Having your child ‘help’ you in the kitchen, gives you extra quality time to spend with them, especially on a busy day when time is limited.
It will also make them feel like they are contributing to the family life, while numerous developmental areas are being stimulated.
Mysmartkid expert, Susanne Hugo, an Occupational Therapist, gives us the lowdown on how your child can benefit from activities in the kitchen.
Here are a few examples of areas that can be stimulated while they’re busy in the kitchen:
- Strengthening hand muscles: When kneading dough or rubbing butter and flour together to make crumble.
- Bilateral integration: When rolling dough.
- Creativity/artistic skills: When decorating a cake or cookies.
- Fine motor skills/coordination: Threading fruit on to skewers.
- Counting and measuring: When measuring the ingredients and counting the number of cups of flour used to bake bread.
- Vocabulary: Learning new words like vanilla essence and lemon zest.
- Hand-eye coordination: Cutting soft fruits like a banana for fruit salad.
Working in the kitchen stimulates various senses
- Sweet: sugar/icing sugar/honey
- Bitter: broccoli/celery
- Spicy: mustard/ginger
- Salty: chips/fish
- Sour: lemon/vinegar
- Difference citrus fruits
- Different textures and temperatures: sugar, flour, ice, warm water, etc.
- For example, when whisking, breaking eggs, sieving flour, and so on.
- Decorating cakes and cookies: seeing the different ingredients used to make food.
Age specific activities
2 – 3 years
- Let your child assist you with setting the table.
- Stir and mix ingredients.
- Assist her with cutting biscuits and sandwich shapes using cookie cutters.
- Help pack away the ingredients and utensils that were used.
- Assist you in cleaning the kitchen afterwards.
- Parallel play occurs during this age. Thus, give your child the same activity you are doing, for example washing potatoes, but give him his own bowl of water and potatoes to wash. Let him sit next to you, so he can copy what you do, but still do it on his own.
3 – 4 years (Also the activities as mentioned under 2 – 3 years old)
- Gradually associative play will replace parallel play. Thus, you can do more and more tasks together with your child, like baking a cake together or preparing a meal.
- Icing cookies: Prepare yourself! This will be messy!
- Rolling dough.
- Using cookie cutters to make different shape cookies.
- Kneading dough: Let him press, squeeze and break pieces off.
- Your child’s skills in terms of throwing fluid from jug to jug will also improve. He can, from about three and a half years, throw water into a glass from a jug.
- Give him tasks where he must open and close the tap.
- Let your child assist you in packing away.
4 – 5 years:
- Let him help lay the table.
- Icing cookies: By now he will be more precise and less messy!
- He will now start appreciating the end-product and will be proud of it, thus let him help to complete a dish and show him the end-result. Give him the opportunity to show others what he did and let him be proud of it.
- He can now compare objects in terms of size, weight and length. Thus, make him aware of the different sizes of measuring cups, let him weigh food, etc.

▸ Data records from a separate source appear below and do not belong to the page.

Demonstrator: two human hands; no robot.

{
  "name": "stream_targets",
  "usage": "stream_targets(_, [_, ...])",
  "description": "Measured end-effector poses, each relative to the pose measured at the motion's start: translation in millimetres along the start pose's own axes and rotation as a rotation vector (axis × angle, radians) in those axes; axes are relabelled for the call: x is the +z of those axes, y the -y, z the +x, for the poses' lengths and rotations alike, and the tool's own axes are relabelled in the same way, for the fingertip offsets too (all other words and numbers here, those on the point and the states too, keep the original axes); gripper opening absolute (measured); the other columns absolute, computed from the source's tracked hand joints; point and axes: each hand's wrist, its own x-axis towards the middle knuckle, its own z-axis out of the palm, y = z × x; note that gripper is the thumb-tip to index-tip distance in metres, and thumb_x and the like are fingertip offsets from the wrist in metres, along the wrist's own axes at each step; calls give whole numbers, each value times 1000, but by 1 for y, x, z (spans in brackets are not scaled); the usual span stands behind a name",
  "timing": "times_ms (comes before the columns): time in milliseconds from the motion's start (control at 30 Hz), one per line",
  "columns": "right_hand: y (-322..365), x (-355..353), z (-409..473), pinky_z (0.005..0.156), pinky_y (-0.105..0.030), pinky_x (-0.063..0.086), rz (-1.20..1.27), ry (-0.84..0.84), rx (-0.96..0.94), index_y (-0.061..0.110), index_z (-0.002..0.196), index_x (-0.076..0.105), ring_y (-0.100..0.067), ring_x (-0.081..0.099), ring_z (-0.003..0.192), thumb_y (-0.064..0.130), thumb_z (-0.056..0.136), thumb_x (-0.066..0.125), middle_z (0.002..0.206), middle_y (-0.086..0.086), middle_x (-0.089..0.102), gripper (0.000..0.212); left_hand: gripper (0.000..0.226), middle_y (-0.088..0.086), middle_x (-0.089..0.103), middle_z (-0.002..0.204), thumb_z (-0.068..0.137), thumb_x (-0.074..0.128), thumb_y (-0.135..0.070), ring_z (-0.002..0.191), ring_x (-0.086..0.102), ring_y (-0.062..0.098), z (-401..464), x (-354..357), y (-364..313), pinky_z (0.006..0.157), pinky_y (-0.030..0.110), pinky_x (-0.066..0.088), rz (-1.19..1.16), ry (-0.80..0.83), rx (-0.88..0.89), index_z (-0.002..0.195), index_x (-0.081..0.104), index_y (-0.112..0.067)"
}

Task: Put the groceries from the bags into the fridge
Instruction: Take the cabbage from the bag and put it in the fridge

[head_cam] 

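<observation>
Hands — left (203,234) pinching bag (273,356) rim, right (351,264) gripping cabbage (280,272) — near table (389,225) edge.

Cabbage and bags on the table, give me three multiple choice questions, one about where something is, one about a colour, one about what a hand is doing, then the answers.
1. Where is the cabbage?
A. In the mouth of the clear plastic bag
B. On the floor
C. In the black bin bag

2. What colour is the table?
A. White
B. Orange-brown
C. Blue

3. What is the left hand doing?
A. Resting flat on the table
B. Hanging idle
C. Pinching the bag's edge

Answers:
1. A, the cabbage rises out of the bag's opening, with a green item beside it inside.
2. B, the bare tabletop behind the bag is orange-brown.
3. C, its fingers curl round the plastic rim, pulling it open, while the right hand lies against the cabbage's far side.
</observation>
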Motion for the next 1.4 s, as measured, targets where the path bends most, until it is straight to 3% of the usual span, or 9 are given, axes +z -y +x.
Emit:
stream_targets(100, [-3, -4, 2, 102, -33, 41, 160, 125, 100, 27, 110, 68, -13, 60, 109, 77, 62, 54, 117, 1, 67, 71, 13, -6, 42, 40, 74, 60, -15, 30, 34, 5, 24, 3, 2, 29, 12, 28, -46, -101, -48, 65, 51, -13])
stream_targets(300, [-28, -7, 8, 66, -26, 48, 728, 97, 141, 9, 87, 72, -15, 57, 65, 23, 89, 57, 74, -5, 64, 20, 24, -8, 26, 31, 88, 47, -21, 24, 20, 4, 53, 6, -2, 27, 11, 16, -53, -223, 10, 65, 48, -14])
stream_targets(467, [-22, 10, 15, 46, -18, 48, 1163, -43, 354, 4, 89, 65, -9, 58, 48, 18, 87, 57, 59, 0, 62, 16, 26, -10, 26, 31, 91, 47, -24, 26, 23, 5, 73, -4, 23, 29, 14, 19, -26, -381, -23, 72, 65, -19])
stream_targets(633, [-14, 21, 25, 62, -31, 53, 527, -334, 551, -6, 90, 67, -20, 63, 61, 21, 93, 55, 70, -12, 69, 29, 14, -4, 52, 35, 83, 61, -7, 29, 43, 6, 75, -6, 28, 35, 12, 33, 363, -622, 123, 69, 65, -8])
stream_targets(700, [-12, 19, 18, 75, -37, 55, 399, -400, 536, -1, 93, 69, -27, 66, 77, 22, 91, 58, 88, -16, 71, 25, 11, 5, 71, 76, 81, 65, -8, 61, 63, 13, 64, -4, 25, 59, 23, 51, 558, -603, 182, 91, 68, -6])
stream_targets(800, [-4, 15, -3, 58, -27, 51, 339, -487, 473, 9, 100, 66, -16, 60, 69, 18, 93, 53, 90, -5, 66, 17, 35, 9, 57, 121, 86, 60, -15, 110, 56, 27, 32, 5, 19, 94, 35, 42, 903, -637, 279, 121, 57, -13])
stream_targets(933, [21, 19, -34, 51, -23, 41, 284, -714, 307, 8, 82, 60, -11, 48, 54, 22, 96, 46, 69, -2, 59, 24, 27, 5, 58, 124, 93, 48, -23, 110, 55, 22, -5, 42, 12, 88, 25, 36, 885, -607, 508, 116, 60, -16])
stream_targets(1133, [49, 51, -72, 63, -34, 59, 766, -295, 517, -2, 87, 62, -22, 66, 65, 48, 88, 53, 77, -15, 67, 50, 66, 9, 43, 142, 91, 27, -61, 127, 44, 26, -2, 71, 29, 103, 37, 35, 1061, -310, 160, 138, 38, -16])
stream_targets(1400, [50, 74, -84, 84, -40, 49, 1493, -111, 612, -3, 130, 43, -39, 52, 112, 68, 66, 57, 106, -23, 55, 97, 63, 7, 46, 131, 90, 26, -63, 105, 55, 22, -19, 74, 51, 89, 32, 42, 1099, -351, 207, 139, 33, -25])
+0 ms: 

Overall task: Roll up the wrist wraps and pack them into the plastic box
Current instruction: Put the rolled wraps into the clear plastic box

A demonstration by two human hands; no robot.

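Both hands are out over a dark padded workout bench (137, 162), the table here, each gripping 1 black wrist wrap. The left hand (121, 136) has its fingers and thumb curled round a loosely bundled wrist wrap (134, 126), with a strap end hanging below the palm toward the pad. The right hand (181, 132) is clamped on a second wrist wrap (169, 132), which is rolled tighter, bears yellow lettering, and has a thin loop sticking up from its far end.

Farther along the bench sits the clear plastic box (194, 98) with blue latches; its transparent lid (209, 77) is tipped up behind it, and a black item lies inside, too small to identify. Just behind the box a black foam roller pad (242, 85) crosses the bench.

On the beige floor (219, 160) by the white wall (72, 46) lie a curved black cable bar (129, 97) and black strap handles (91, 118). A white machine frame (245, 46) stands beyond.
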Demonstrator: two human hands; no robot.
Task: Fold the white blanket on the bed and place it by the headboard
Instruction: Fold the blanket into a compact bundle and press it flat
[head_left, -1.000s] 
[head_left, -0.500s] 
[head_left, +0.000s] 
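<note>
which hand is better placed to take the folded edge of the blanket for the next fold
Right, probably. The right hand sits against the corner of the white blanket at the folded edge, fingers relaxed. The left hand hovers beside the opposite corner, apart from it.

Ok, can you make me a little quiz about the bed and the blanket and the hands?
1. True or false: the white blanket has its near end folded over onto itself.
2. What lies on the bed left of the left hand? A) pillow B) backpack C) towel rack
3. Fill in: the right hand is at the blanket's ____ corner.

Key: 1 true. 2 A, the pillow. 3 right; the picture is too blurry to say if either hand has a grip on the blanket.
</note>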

- He will also be able to carry a cup with fluid without wasting any.
- Give him the opportunity to start using a knife and fork when preparing food or when eating.
5 – 6 years:
- Let him set the table on his own.
- He can now start using a knife to cut food (just make sure it’s safe).
- He can now dish his own food and ask him to assist in dishing for others.
- Give him opportunities to make his own sandwiches.
- He can carry dishes on a tray.
- He can wash dirty dishes, but may need help when drying them.
- He can clean the dirty table.
- Patience is key! Kitchen tasks will take much longer when your child assists, but remember all he is learning when doing so!
- Encourage experiments and let his imagination run wild, for example when decorating cookies.
- Embrace the imperfection of your child’s creation/dish. Always make him feel proud of what he has made, even if it doesn’t look exactly as it is supposed to.
- Involve your child in choosing, preparing and helping to cook food.
- When busy in the kitchen, introduce concepts like one and many, big and small, thick and thin, the same and different.
- Your child will still have a short concentration span, so do not force him to help you until the dish (product) is finished.
- Things will get messy, so remember to put an apron on for your child if you don’t want him to mess on his clothing.
Susanne is an Occupational Therapist, based at Tygerberg Hospital since 2010. Susanne has a Bachelors in Occupational Therapy and completed her practical community service year in East London. She is Mysmartkid’s expert for the developmental areas of Wellbeing and Concepts.